L’histoire s’écrit souvent dans un premier temps, morceau par morceau, au fur et à mesure que les historiens, chercheurs et étudiants découvrent les archives qui la concernent. Et lorsque ces archives sont éparpillées dans plusieurs pays, qui plus est éloignés les uns des autres, la tâche se complique. La publication prochaine d’un inventaire sélectif du fonds des archives coloniales françaises concernant l’Isle de France va permettre de combler une lacune majeure dans la connaissance de l’histoire mauricienne.
Les premiers auteurs à avoir écrit sur l’histoire de l’esclavage à Maurice, Auguste Toussaint et Jean-Michel Filliot, ne se sont pas basés à l’époque, dans les années 60, sur les documents compilés dans la fameuse série C4 des archives coloniales françaises.
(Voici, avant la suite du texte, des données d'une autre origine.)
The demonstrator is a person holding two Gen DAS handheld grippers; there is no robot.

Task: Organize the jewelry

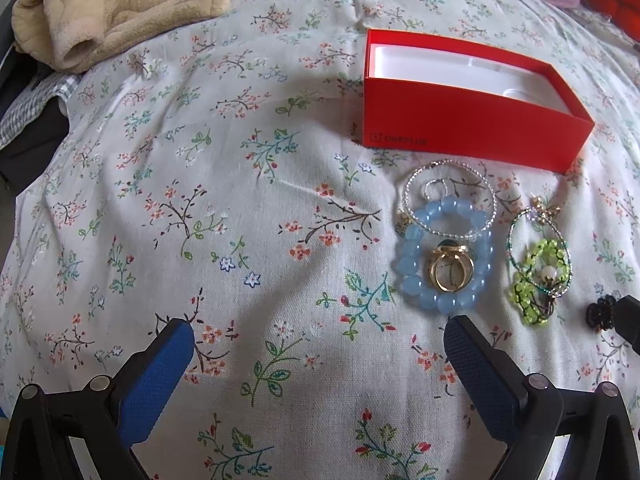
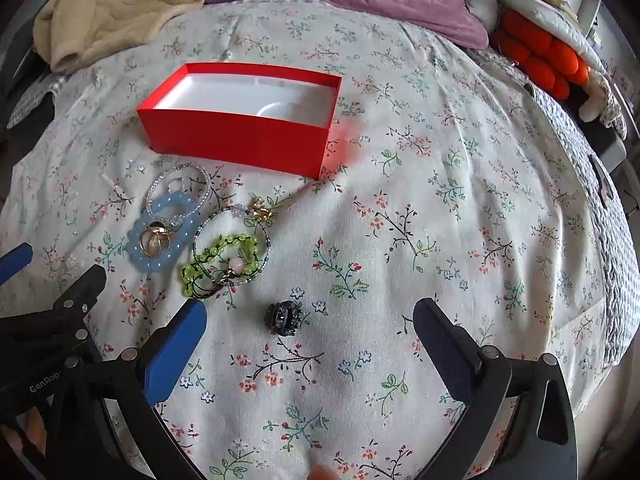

Lorsqu’il a écrit son ouvrage sur le marronnage, Amédée Nagapen nous avouait n’avoir pu répondre à certaines de ses interrogations sur ces pages sombres de notre histoire parce qu’il lui aurait fallu pour cela financer un séjour prolongé en France lui permettant de consulter les documents qui y sont conservés. Et même à l’heure de l’information numérique, qui permet de consulter toutes les archives nationales françaises, bizarrement, la série C4 n’avait jusqu’alors pas fait l’objet d’un inventaire détaillé, à tel point que le dernier guide des sources de l’esclavage français, publié il y a deux ans, ne faisait pas mention de cette série.
Aussi lorsqu’en mars 2010, Thomas Vernet du Centre d’études des mondes africains (Paris 1 Panthéon-Sorbonne) et Vijaya Teelock de l’Université de Maurice, alors en tant que vice-présidente de la Commission Justice et Vérité, avaient annoncé qu’un accord de coopération allait rendre la série C4, qui concerne l’Isle de France, accessible aux chercheurs et étudiants, une nouvelle voie de recherche s’ouvrait. Ce projet va se matérialiser en février à travers le premier tome du catalogue qui liste et décrit, et pour certains d’entre eux, montre sous forme de photographies numériques dans un CD, les documents que contiennent les soixante-trois premiers volumes dudit Fonds Colonies C4 extrait des Archives nationales de France. Ce document assorti du CD devrait alors être mis en vente dans les librairies du pays.